By Linda Bordoni
To Bishops and delegates at the Fifth National Meeting of the Hispano-Latin Pastoral Care, Pope Francis expressed his appreciation for their efforts to “create a culture of encounter that arouses hope.”
In his video-message to participants at the start of the Meeting, he said that by encompassing and talking to different communities and realities they are fostering respect for “different cultures, different ways of living, different ways of thinking” and helping them meet and walk in hope.
You propose an attitude that “encourages each person and each group to share the richness of their traditions, the richness of their experiences, to break down walls, to build bridges,” he said.
The Pope also commented on the themes of the V Encuentro noting that it aims to set out a concrete path for the Church in the United States to respond to the challenge of “going forth” and of fostering communion with all those who seek a future of hope, “especially with young people and families living on the outskirts of society.”

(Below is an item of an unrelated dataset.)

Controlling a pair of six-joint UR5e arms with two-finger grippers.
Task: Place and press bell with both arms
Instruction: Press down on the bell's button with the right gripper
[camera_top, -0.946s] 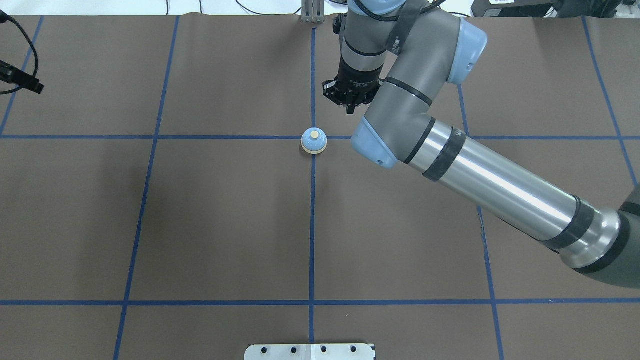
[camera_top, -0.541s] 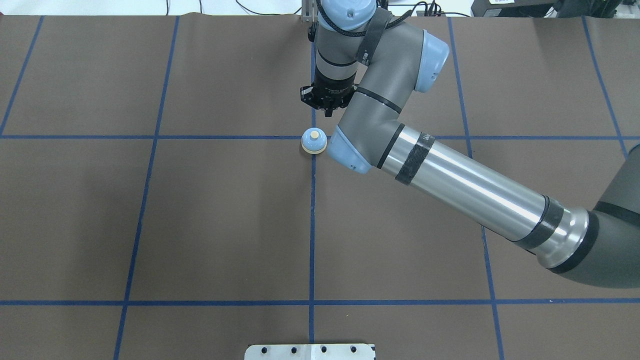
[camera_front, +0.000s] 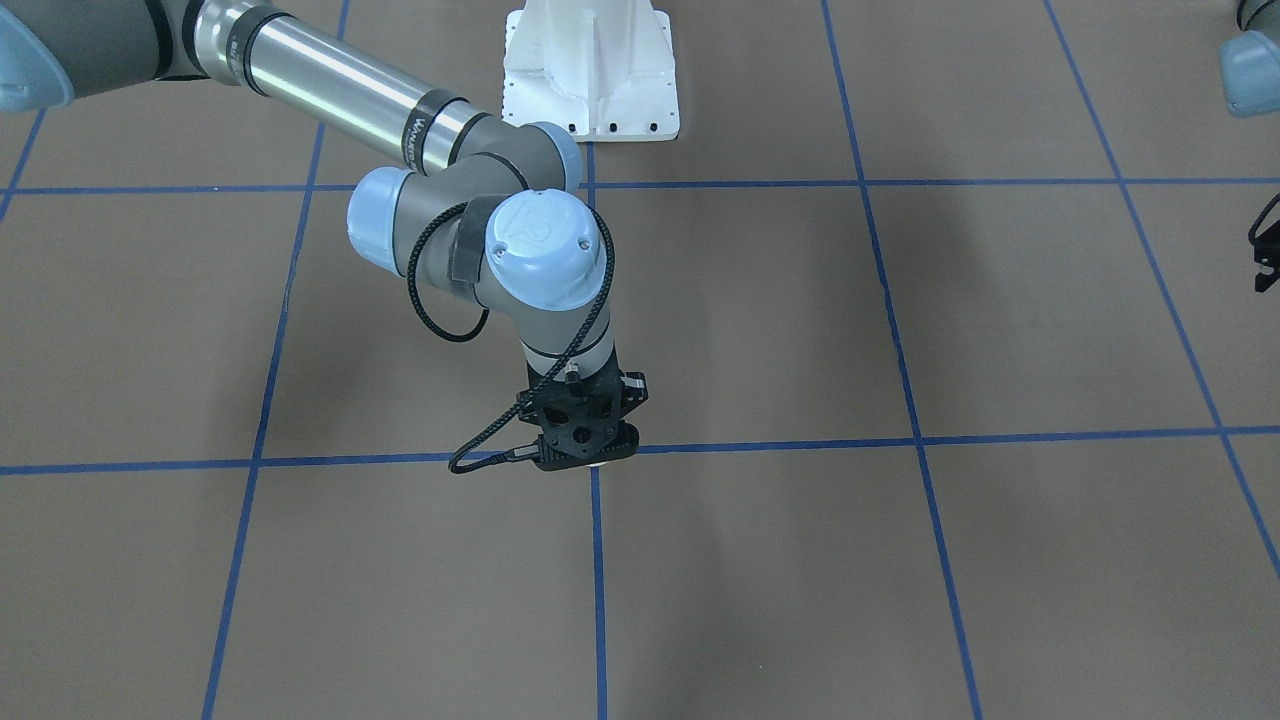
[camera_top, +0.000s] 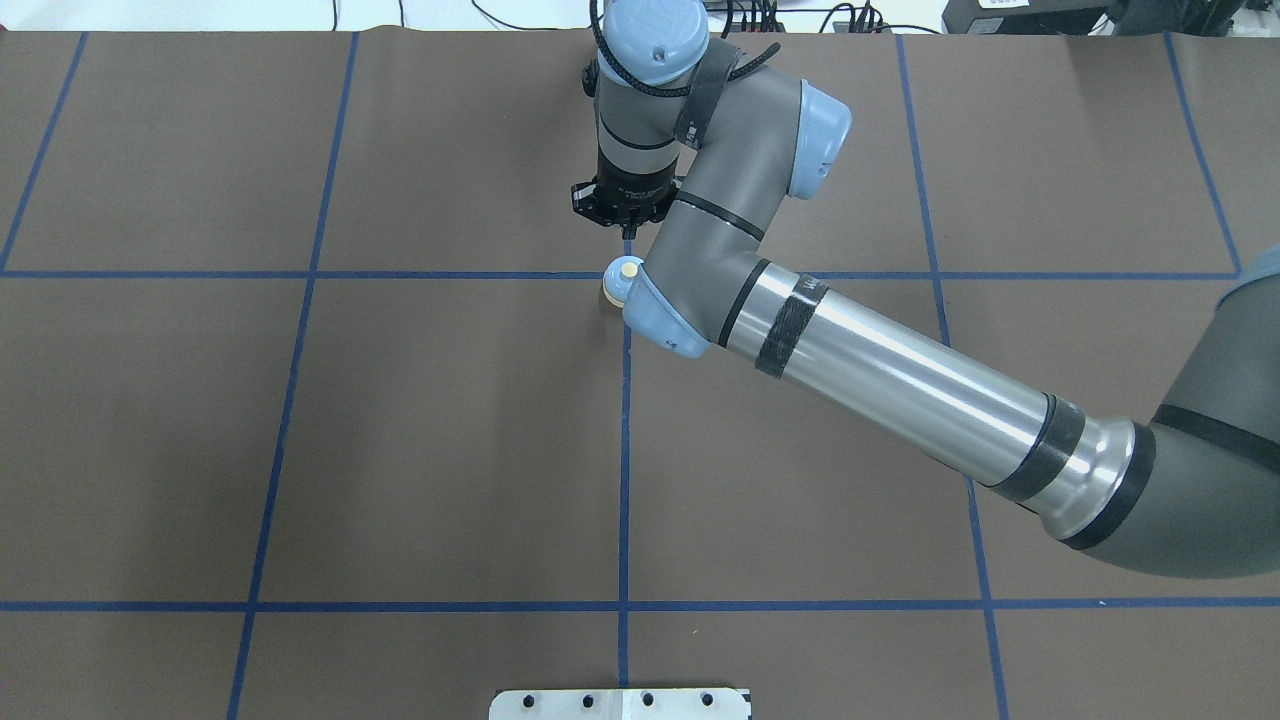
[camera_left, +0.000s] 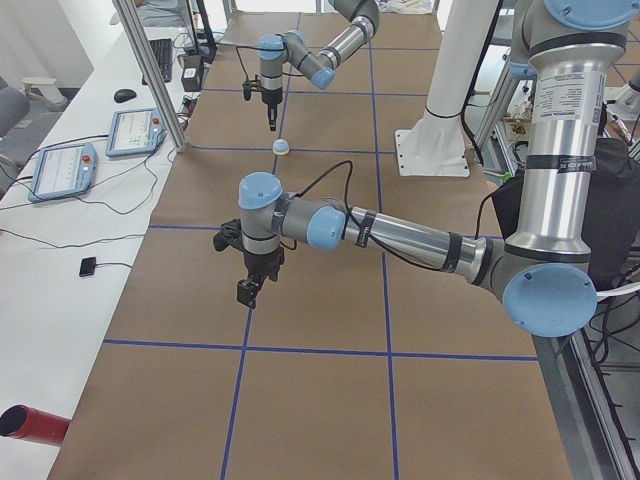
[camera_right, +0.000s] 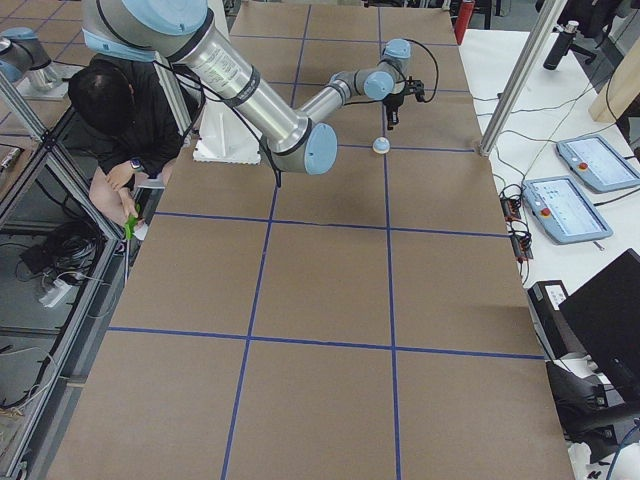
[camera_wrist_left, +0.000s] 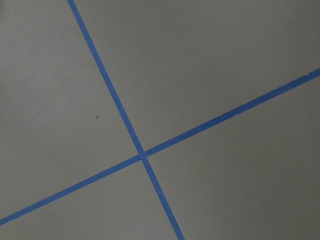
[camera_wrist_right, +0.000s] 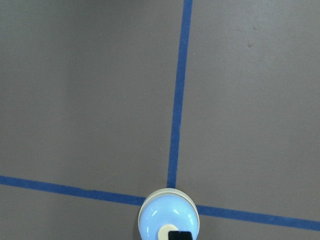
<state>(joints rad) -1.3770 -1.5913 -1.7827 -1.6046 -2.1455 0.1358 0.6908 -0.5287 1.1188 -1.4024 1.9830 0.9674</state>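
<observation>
The bell (camera_top: 617, 284) stood upright on the counter (camera_top: 400, 450) at a tape crossing (camera_wrist_right: 171, 199), button (camera_top: 629, 268) up, axis vertical. We judged placing done, pressing in hand: the right tool (camera_top: 628, 234), fingers together and empty, hung above the button, needing a short straight descent. The left tool (camera_left: 268, 291) hung well apart; we could not tell its opening.

Robotics lab: teach pendants (camera_right: 566, 208), tape-gridded table (camera_right: 320, 290)
</observation>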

He noted that in continuity with previous Meetings, this one "recognizes and values the specific gifts that Hispanic Catholics offer today, and will continue to offer to the Church, in their country in the future.”
Francis said the work done in the run-up to this V Meeting has included reaching out to many immigrants who live in situations of fear and uncertainty offering them a sense of community, friendship and support.

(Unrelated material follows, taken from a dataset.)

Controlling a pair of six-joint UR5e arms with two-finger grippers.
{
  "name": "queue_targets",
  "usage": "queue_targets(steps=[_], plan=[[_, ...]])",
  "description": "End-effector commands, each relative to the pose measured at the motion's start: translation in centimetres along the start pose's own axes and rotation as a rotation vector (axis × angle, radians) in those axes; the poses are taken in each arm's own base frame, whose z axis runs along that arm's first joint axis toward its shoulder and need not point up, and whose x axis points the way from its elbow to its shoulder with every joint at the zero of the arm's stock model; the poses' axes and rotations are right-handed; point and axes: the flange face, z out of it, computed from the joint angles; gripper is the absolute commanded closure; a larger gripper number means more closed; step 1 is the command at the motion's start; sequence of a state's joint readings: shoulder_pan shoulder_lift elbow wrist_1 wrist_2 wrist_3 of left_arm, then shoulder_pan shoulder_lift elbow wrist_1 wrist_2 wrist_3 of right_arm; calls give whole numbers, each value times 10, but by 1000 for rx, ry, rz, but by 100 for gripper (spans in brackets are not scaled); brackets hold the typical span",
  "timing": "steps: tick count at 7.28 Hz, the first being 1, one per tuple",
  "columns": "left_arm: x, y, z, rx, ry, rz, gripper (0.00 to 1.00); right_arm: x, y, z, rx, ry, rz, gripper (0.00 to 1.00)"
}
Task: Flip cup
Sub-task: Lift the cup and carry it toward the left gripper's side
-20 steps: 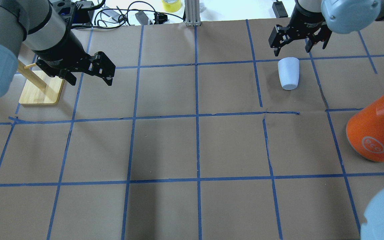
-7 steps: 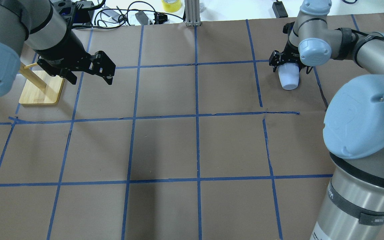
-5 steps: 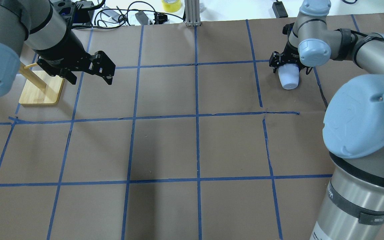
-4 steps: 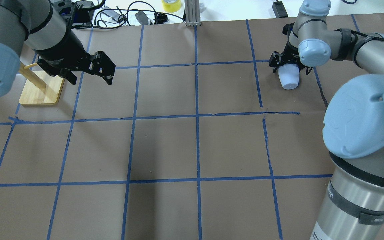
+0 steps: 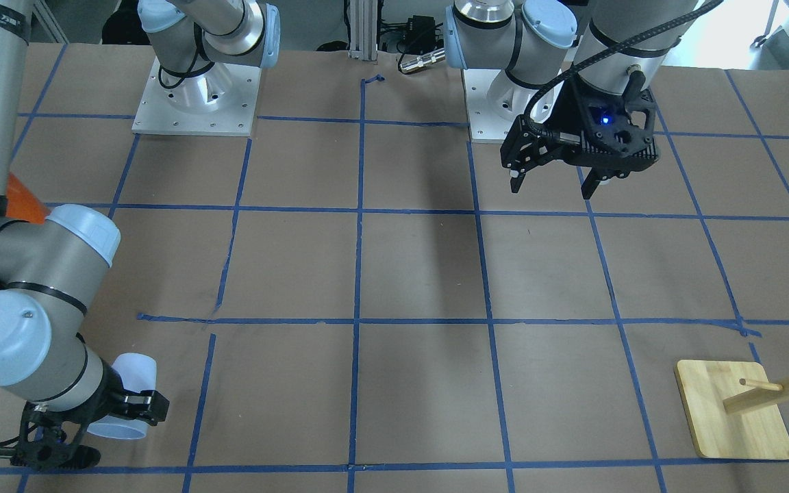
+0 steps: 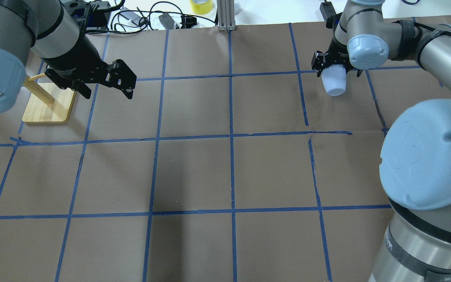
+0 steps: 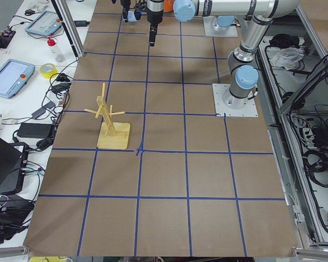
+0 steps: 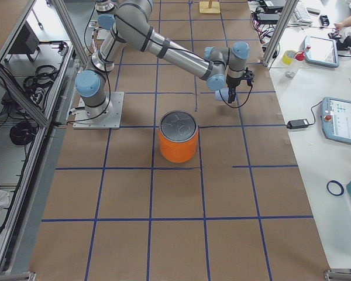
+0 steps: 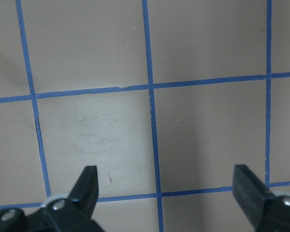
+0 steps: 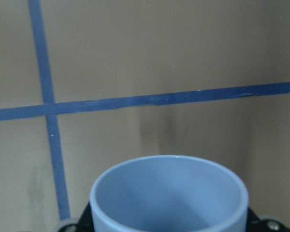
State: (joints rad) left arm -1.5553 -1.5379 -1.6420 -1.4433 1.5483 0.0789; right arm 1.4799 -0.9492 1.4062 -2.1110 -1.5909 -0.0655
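Note:
The pale blue-white cup [image 6: 333,83] is in my right gripper [image 6: 334,71], which is shut on it near the rim at the far right of the table. The cup is tilted, base toward the robot, and seems a little off the paper. It also shows in the front-facing view [image 5: 131,383], held by the right gripper [image 5: 96,426]. The right wrist view looks into the cup's open mouth [image 10: 169,193]. My left gripper [image 6: 107,91] is open and empty above the far left of the table, and it shows open in the front-facing view [image 5: 550,188] and the left wrist view [image 9: 166,181].
A wooden peg stand [image 6: 49,103] stands on its base just left of my left gripper. A large orange can [image 8: 178,137] with a silver top stands on the right side, hidden behind my right arm in the overhead view. Cables and a tape roll [image 6: 201,6] lie beyond the far edge.
My right gripper came down over the lying cup and shut on it. In the last half second it has carried the cup a little away from the robot and leftward. The left arm is still.

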Motion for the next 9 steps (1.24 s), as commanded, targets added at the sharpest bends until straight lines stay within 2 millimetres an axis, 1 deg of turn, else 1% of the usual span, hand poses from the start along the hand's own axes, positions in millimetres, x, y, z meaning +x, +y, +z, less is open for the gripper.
queue_targets(steps=[1,2,3,4,5,6,7,8,9], plan=[[-1,-1,-1,4,0,-2,0,-91,17,-32,52,-5,-229,100],[-1,-2,-3,9,0,-2,0,-143,28,-38,101,-6,-347,100],[-1,-3,-3,11,-1,-2,0,-189,39,-44,167,-12,-419,97],[-2,-2,-2,7,-2,-2,0,-214,48,-43,173,-23,-508,98],[-2,-3,-2,6,-2,-2,0,-237,58,-41,182,-13,-719,98],[-2,-3,-3,9,0,-2,0,-265,72,-34,175,-9,-883,98],[-2,-3,-3,9,-1,-3,0,-298,89,-28,178,-12,-1010,98],[-2,-2,-2,7,-2,-2,0,-337,108,-16,211,-8,-1139,96],[-3,-3,-3,11,-1,-3,0,-366,124,-14,260,9,-1279,90]])
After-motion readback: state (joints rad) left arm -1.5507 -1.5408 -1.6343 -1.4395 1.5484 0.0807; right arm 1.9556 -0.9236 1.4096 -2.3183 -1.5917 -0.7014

He said it also turned out to be an instrument of grace that led to the conversion of the hearts of many people and to the pastoral conversion of parishes and other institutions.

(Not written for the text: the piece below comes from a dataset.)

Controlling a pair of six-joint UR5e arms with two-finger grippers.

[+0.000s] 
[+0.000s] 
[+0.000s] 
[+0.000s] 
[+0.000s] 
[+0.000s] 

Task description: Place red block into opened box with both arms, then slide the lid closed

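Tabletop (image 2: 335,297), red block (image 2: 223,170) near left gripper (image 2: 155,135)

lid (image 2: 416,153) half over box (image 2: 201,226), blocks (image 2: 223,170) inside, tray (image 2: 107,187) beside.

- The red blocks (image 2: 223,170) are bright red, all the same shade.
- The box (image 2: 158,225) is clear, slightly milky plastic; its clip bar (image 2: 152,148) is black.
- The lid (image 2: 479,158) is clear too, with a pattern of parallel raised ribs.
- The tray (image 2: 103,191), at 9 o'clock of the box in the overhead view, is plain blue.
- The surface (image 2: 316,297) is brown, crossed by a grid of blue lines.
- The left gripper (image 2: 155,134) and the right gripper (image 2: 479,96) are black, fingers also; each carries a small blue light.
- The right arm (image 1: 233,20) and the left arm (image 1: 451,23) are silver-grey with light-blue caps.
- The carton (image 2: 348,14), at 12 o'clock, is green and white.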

Pope Francis concluded expressing his hope the “Encuentro” will continue to bear fruit, and that the Church will continue to accompany this process with her own reflections and with her own pastoral discernment once the National Meeting is over.
“In particular, I ask you to consider how your particular Churches can better respond to the growing presence, gifts and potential of young people and Hispanic families and other cultures,” he said, pointing to the contribution that the Hispanic community makes to the life of the nation, to the renewal of society and to the apostolate of the Church in the United States of America.